Дзук

Олег Макоша
           Эти дома иногда называют брежневскими – построенные в начале семидесятых одноподъездные кирпичные девятиэтажки. В одной из них, на третьем этаже, живет мама Карла – семидесятипятилетняя востренькая Клавдия Семеновна. Сам Карл, поздний ребенок, сорокалетний закоренелый дебелый холостяк с неопрятной русой бородой лопатой, обитает по соседству, через три автобусных остановки. По выходным он навещает маму, они обедают, пьют чай, смотрят телевизор и обсуждают увиденное. Клавдия Семеновна ругает распущенность современных нравов и восхищается передачами о здоровом образе жизни. Клавдия Семеновна, как и большинство пожилых людей, страдает многочисленными хворями и немного культивирует их, поддерживая в Карле должный накал сыновней любви, и без того высокий. Карлом, кстати, мальчика назвали по ее инициативе, зиждившейся на революционном романтизме с примесью легкой придури. Покойный отец не возражал – себе дороже. Карл – тем более, лишенный, по малолетству, слова.

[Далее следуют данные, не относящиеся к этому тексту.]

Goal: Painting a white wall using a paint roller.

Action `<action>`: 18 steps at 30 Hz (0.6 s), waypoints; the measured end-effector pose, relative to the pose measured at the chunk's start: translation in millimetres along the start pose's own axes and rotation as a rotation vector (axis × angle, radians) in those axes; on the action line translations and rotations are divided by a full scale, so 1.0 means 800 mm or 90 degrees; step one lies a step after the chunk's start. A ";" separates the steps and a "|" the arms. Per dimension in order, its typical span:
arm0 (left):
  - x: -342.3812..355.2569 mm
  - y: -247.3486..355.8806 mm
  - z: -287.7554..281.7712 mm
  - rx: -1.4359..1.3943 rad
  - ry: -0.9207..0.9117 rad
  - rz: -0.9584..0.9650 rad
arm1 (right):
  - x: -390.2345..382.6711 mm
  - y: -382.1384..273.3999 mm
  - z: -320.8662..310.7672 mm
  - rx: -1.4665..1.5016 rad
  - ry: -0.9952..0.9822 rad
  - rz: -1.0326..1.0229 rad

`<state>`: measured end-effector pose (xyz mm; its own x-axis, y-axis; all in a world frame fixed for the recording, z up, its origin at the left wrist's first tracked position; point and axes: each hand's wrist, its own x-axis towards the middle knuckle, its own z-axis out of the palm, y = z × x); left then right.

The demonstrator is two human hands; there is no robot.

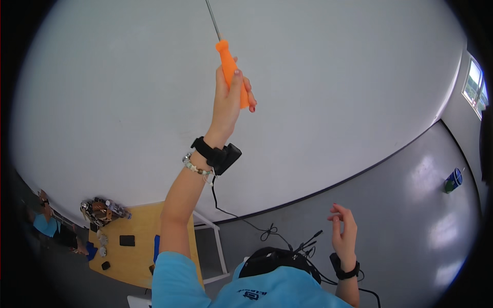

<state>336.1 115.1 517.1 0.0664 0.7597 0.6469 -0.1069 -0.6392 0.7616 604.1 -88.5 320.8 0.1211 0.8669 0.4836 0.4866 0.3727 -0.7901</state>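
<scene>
Raised in front of the pale wall (334, 92), my left hand (226, 105) is closed round the orange handle of a screwdriver (228, 59). Its thin metal shaft points upward and runs out of view at the top edge, so the tip is hidden. A black strap with a small black box (226, 158) and a beaded bracelet (196, 168) circle my left wrist. Lower down on the right, my right hand (347, 233) hangs open over the floor, fingers loosely bent and nothing in them. A black wristband (345, 268) is on that wrist.
On the left stands a wooden table (141, 262) bearing a bag (97, 211), a clear bottle (118, 209) and a dark phone-like slab (127, 240). Black cables (269, 232) hang by my waist. A blue-green bin (453, 180) stands at right; another person (49, 226) is far left.
</scene>
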 end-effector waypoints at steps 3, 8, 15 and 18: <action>-0.104 -0.081 0.017 -0.054 -0.027 -0.114 | 0.001 -0.006 0.011 0.014 -0.037 0.020; -0.257 -0.174 0.052 -0.217 -0.118 -0.287 | 0.002 0.002 0.054 -0.009 -0.139 -0.019; -0.327 -0.173 0.065 0.055 -0.256 -0.320 | 0.000 0.002 0.093 -0.032 -0.225 -0.048; -0.335 -0.170 0.062 0.102 -0.263 -0.266 | -0.007 0.006 0.099 0.084 -0.267 0.037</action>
<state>382.1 -7.5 241.7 0.4535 0.8615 0.2285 0.1603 -0.3310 0.9299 537.6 -65.2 284.5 -0.2296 0.9369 0.2635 0.3719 0.3346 -0.8658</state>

           В понедельник привычный ритм и уклад жизни, были нарушены неурочным звонком матери. Клавдия Семеновна жаловалась на боли в животе, запор, колики и слабость. Мама, запаниковал Карл, вызывай «Скорую»! Нет, уперлась Клавдия Семеновна, при всем своем больничном профессионализме, не любившая неотложек: ни каких «Скорых», запиши меня на прием к платному проктологу. Карл пообещал и побежал на работу. Но рабочий день был скомкан, постоянно звонила Клавдия Семеновна и Карл, плюнув на трудовую дисциплину, занял у Сереги из соседнего департамента пятерку под получку, отпросился у начальства и поехал за мамой, и в клинику. Где их облизали на всю потраченную Карлом сумму и выписали рецепт на свечи. А вечером звонил школьному приятелю Вадику Панфилову, районному терапевту. И Вадик сказал, все понимаю, Карлуша, способ один – рукой. То есть? слегка опешил Карл. Раздвигать рукой, надеть перчатку и раздвигать, иначе никак. Вы ведь все уже попробовали? И мыло, и клизму? Все? Все. Но… Что но?
           Карл рассказал Клавдии Семеновне и она заплакала: не хочу, не могу, не буду… И теперь они делают так, Карл переселился к Клавдии Семеновне, и когда той нужно в туалет, она дожидается сына с работы, который прибегает, раздевается, моет руки, натягивает перчатку и выполняет все то, что велел старый школьный товарищ Вадик, Вадим, как же его... Викторович. Всё вместе, это похоже на пару предложений из рассказа волшебника Маркеса, про какого-нибудь засушенного диктатора и его верного старинного слугу-мулата: «…он, кряхтя, замер над горшком, старый слуга раздвинул сморщенный сфинктер генерала, и дон Мигель опорожнился…».
           Спасибо, слегка раздраженно говорит, так и не поборовшая до конца смущение, Клавдия Семеновна. Да-да, отвечает спокойный как танк Карл. Ему не в тягость, именно так он понимает любовь и благодарность.